Action item ▸ Every line of the data below must be output exactly, with images left out.
═══ Recorded data ═══
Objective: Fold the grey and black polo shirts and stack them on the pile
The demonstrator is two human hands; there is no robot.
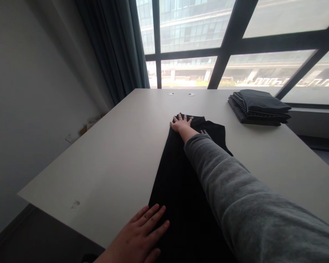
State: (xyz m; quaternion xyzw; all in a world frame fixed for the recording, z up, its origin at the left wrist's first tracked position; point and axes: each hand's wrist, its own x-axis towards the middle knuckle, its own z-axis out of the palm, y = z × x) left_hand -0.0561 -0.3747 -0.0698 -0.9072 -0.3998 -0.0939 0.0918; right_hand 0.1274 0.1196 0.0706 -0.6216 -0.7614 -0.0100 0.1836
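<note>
A black garment [171,182] lies lengthwise on the white table, running from its middle down to the near edge of the view. Its far end has a pale tag and small light stripes. My right hand [181,123] rests flat on that far end with fingers spread, the grey-sleeved arm stretched across the cloth and covering part of it. Near the bottom, my left hand [142,232] lies with fingers extended over the garment's left edge. Neither hand grips the fabric. Part of the garment under my right arm is hidden, so its exact kind is unclear.
A stack of folded dark clothes [259,106] sits at the table's far right. Two round white discs [191,94] are near the back edge of the white table [104,157]. Beyond are large windows, with a dark blue curtain [120,47] and a wall on the left.
</note>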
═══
Result of this exercise ▸
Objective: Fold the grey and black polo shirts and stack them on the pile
The demonstrator is two human hands; there is no robot.
State: (xyz m; quaternion xyzw; all in a world frame fixed for the recording, z up, its origin at the left wrist's first tracked position; point and axes: each hand's wrist, its own x-axis towards the middle knuckle, its own z-axis out of the palm, y = z × x) left_hand -0.0561 -0.3747 -0.0698 -0.9072 -0.3998 -0.0939 0.0918; right_hand 0.1274 0.1196 0.0706 -0.6216 -0.7614 -0.0100 0.1836
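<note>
A black garment [171,182] lies lengthwise on the white table, running from its middle down to the near edge of the view. Its far end has a pale tag and small light stripes. My right hand [181,123] rests flat on that far end with fingers spread, the grey-sleeved arm stretched across the cloth and covering part of it. Near the bottom, my left hand [142,232] lies with fingers extended over the garment's left edge. Neither hand grips the fabric. Part of the garment under my right arm is hidden, so its exact kind is unclear.
A stack of folded dark clothes [259,106] sits at the table's far right. Two round white discs [191,94] are near the back edge of the white table [104,157]. Beyond are large windows, with a dark blue curtain [120,47] and a wall on the left.
</note>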

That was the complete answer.